The language of statistics is a funny thing, but there usually isn't much to laugh at in the consequences that can follow when misunderstandings occur between statisticians and non-statisticians. We see these consequences frequently in the media, when new studies—that usually contradict previous ones—are breathlessly related, as if their findings were incontrovertible facts.
Similar, though less visible, misinterpretations abound in meeting rooms throughout the business world. When people who work with data and know statistics share their analyses with colleagues who aren't well-versed in the world of data, the message that gets received may be very different than the one the analyst tried to send.
There are two equally vital solutions to this problem. One is encouraging and instilling greater statistical literacy in the population. Obviously, that's a big challenge that can't be solved by any one statistician or analyst. But we individuals can control the second solution, which is to pay more attention to how we present the results of our analyses, and enhance our sensitivity to the statistical knowledge possessed by our audiences.
I've written about the challenges of statistical communication before, but I've been thinking about it anew after a friend sent me a link to this post and subsequent discussion about replacing the term "statistical significance." I won't speculate on the likelihood of that proposal, but it felt like a good time to review some words or phrases that mean one thing in statistical vernacular, but may signify something very different in a popular context.
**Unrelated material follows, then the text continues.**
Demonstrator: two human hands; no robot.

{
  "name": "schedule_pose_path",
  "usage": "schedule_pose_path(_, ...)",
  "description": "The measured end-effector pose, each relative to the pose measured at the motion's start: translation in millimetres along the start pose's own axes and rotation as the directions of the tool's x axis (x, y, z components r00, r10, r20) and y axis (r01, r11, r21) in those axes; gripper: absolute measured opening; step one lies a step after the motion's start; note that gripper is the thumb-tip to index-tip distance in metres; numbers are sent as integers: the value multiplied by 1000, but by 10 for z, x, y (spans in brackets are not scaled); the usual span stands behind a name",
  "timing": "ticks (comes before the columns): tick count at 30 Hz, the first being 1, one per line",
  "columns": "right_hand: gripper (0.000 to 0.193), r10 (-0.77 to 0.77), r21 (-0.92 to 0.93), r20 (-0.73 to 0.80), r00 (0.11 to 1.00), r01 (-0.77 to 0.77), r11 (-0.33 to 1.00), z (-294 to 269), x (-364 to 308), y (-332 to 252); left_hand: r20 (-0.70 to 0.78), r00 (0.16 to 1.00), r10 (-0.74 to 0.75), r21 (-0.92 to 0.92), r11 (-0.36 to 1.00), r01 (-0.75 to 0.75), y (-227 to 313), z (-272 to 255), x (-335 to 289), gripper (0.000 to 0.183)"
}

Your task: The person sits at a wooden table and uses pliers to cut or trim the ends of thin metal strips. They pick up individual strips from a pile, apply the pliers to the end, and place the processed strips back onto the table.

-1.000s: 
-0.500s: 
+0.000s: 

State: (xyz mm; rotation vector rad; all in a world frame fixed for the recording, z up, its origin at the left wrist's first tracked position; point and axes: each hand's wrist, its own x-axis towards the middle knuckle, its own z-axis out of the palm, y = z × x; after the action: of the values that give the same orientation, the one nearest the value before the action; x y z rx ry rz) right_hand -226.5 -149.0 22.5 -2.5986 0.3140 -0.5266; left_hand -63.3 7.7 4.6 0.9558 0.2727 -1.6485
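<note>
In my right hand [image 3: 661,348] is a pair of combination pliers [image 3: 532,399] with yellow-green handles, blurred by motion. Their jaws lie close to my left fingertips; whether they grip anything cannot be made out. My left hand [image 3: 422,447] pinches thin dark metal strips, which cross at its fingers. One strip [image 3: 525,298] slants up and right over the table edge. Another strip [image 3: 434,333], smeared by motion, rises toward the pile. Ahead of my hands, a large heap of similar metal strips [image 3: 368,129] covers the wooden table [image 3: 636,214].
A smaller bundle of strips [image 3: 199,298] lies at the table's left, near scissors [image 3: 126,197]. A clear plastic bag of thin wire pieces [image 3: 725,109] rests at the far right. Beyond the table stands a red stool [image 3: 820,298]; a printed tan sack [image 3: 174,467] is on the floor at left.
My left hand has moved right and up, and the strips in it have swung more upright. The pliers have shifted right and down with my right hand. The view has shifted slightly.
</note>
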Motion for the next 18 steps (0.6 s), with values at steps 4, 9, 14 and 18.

Here's what I came up with, presented in a tabular form:
Say the word... |
Statisticians mean... |
Most people mean... |
Assumptions | Constraints within which we can do a particular analysis, such as data needing to follow a normal distribution. | Bias, prejudices, opinions or foregone conclusions about the topic or question under discussion. |
Confidence | A measurement of the uncertainty in a statistical analysis. | The strength with which a person believes or places faith in his or her abilities or ideas. |
Confounded | Variables whose effects cannot be distinguished. | Confused, perplexed, or inconvenient. |
Critical value | The cutoff point for a hypothesis test. | An measurement, sum, or number with great practical importance—such as a minimum cash balance in a checking account. |
Dependent | A variable that's beyond our control—such as the outcome of an experiment. | An outcome or thing we can control or influence. "Going to the party is dependent on completing my work." |
Independent | A factor we can control or manipulate. | An outcome or thing we cannot control or influence. "They will make the decision independent of whatever we might recommend." |
Interaction | When the level of one factor depends on the level of another. | Communications and social engagements with others. |
Mean | The sum of all the values in your data divided by the number of values (sX/n). | An adjective signifying hostility or, in slang, positivity: "That mean response surprised us all." |
Mode | The most frequent value in a data set. | A manner or method of performing a task. "You'll finish faster if you change your operating mode." |
Median | A data set's middle value. | Intermediate or average. So-so. |
Normal | Data that follow a bell-shaped curve. | Something that is commonplace, ordinary, plain, or unexceptional. |
Power | The capability to detect a significant effect. | Degree of control or influence. |
Random | A sample captured such that all individuals in a population have equal odds of selection. | Unpredictable; beyond control. |
Range | The difference between the lowest and highest values in a data set. | An array or collection. |
Regression | Predicting one variable based on the values of other variables. | Retreat or loss. Moving backwards. |
Residuals | The differences between observed and fitted values. | Leftovers. Scraps. |
Significance | The odds that the results observed are not just a chance result. | Importance or seriousness. |
Can you add to my list? What statistical terms have complicated your efforts to communicate results?